Colômbia vai às urnas neste domingo em segundo turno presidencial decisivo
Foto: Redes Sociais
Disputa no segundo turno coloca frente a frente o senador Iván Cepeda e o advogado Abelardo De La Espriella
Internacional – Os 41 milhões de eleitores colombianos aptos a votar vão às urnas neste domingo (21), para definir o presidente que comandará o país no período de agosto de 2026 a agosto de 2030. O mandato não permite reeleição.
A disputa no segundo turno coloca frente a frente o senador Iván Cepeda, representante da esquerda e aliado do atual presidente Gustavo Petro, e o advogado Abelardo De La Espriella, de perfil conservador e identificado com a extrema-direita, que recebeu apoio do ex-presidente dos Estados Unidos Donald Trump.
No primeiro turno, realizado em 31 de maio, De La Espriella terminou na frente com 43,7% dos votos, enquanto Cepeda obteve 40,9%, uma diferença de aproximadamente 673 mil votos. A participação eleitoral chegou a 57%, em um país onde o voto não é obrigatório.
Senador em seu terceiro mandato, Iván Cepeda é filósofo e defensor dos direitos humanos. Ele é filho do ex-senador colombiano Manuel Cepeda Vargas, assassinado em 1994 durante um dos períodos mais violentos da política do país. Caso eleito, daria continuidade ao projeto do Pacto Histórico, coalizão que levou Gustavo Petro à presidência e marcou a primeira experiência de governo de esquerda na Colômbia.
Já Abelardo De La Espriella construiu sua trajetória como advogado e empresário, apresentando-se como outsider da política. Ele defende uma agenda de maior aproximação com os Estados Unidos e Israel e cita o presidente argentino Javier Milei como referência política. Antes da candidatura, atuou em casos de grande repercussão e viveu parte do tempo na Itália.
A eleição ocorre em um cenário de tensão interna. A Colômbia ainda enfrenta conflitos armados e episódios de violência política, enquanto o governo Petro tenta avançar com o programa de “Paz Total”, que não conseguiu encerrar os confrontos com grupos armados.

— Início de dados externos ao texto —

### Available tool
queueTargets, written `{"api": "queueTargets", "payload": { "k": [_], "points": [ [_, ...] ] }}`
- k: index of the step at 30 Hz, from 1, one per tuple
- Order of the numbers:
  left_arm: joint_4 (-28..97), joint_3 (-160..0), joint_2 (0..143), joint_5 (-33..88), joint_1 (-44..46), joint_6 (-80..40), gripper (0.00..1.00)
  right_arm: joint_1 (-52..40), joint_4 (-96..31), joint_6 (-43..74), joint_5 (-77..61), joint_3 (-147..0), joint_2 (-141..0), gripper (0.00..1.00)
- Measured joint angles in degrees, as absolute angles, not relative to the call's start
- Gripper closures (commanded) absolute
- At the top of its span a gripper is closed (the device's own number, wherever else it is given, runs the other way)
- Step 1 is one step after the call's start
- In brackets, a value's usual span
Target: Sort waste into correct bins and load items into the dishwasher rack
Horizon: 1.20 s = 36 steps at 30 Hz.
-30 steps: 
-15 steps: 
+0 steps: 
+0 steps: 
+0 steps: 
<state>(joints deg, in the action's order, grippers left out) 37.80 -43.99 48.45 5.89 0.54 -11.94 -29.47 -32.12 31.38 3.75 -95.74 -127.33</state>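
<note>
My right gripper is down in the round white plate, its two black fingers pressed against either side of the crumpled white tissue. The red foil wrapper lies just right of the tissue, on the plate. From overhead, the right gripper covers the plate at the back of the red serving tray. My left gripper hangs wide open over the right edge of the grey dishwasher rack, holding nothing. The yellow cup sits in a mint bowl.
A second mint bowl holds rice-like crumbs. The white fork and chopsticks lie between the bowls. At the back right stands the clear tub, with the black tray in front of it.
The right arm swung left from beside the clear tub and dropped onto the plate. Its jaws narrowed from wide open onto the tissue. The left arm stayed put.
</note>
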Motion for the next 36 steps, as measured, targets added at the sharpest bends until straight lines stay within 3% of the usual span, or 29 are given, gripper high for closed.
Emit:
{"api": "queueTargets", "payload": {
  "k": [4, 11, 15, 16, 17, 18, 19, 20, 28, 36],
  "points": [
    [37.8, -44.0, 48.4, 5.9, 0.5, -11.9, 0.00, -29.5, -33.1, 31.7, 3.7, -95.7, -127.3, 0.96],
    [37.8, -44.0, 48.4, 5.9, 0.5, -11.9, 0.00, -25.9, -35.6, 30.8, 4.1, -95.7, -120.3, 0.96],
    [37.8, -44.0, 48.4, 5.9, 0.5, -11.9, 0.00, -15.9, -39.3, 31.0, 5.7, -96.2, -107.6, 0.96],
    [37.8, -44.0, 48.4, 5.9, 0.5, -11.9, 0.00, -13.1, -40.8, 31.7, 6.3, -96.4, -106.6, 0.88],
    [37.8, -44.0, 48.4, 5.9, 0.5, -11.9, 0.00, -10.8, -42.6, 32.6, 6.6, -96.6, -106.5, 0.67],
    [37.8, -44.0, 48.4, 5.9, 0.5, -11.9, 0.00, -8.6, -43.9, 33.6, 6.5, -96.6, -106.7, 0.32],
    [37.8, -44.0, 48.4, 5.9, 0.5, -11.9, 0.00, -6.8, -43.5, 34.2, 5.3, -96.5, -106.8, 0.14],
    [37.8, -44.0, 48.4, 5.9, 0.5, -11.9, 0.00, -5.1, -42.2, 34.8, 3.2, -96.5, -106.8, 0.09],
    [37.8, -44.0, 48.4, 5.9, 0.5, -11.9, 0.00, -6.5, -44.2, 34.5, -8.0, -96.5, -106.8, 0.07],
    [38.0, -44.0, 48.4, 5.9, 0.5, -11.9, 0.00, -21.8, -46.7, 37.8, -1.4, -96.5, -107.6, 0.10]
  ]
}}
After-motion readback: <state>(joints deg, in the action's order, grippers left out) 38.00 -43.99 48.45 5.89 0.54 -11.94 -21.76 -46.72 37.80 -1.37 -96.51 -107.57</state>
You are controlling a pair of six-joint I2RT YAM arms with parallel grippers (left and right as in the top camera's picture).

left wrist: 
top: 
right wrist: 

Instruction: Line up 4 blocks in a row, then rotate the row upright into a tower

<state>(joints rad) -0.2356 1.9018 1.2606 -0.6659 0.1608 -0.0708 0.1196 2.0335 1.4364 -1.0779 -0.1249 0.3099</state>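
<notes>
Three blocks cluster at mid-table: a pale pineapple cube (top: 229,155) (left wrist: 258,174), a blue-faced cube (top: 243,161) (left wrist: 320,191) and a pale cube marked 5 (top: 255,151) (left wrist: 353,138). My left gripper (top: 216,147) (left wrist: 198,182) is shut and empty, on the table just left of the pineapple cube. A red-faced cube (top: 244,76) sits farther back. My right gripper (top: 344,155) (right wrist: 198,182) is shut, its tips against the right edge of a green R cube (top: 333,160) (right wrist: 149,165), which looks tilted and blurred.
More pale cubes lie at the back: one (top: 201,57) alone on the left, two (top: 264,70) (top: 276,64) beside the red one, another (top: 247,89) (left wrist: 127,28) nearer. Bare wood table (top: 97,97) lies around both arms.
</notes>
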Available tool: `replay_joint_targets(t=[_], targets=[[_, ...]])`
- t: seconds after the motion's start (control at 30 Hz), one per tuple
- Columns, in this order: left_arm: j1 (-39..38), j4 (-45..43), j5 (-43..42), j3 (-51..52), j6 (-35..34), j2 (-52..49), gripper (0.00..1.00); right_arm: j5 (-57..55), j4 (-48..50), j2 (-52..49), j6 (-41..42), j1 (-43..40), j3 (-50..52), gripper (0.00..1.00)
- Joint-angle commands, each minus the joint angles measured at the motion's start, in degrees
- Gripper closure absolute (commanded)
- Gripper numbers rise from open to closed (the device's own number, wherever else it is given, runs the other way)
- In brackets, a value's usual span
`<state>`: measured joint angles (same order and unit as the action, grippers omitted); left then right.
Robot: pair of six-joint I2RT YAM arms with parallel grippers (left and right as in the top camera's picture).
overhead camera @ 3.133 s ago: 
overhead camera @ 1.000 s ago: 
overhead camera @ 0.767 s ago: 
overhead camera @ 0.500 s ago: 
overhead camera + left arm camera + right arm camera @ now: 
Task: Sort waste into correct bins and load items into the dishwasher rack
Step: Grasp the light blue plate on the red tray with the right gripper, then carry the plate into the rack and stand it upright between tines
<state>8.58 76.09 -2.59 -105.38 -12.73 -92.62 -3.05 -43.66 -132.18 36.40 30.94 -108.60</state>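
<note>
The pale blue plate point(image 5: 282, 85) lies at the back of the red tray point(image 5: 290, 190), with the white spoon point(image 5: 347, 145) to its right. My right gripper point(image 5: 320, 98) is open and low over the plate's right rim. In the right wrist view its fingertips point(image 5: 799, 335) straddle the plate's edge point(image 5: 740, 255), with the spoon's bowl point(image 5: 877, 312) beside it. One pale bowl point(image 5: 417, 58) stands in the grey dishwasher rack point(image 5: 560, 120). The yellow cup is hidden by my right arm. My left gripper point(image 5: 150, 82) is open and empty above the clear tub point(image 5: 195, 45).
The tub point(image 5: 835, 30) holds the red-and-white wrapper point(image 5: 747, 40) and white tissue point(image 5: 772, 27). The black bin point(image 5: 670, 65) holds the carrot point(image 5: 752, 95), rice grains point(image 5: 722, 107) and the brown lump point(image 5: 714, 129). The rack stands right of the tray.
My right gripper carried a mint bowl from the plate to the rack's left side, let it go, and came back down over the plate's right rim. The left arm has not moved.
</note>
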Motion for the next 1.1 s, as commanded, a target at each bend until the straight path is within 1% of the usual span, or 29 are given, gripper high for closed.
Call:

Por outro lado, o país de cerca de 53 milhões de habitantes registra indicadores econômicos positivos, como crescimento salarial, e aprovou nos últimos anos reformas trabalhista e previdenciária que ampliaram direitos sociais.
A votação também é observada com atenção no cenário internacional. O resultado pode influenciar o alinhamento geopolítico da Colômbia na América do Sul, especialmente diante da pressão dos Estados Unidos por maior aproximação com governos da região.
Especialistas avaliam que uma vitória de De La Espriella pode reforçar a influência de Washington na região. Já uma eventual vitória de Cepeda indicaria a manutenção de articulações entre Colômbia, Brasil e México em temas como desigualdade, meio ambiente e integração regional.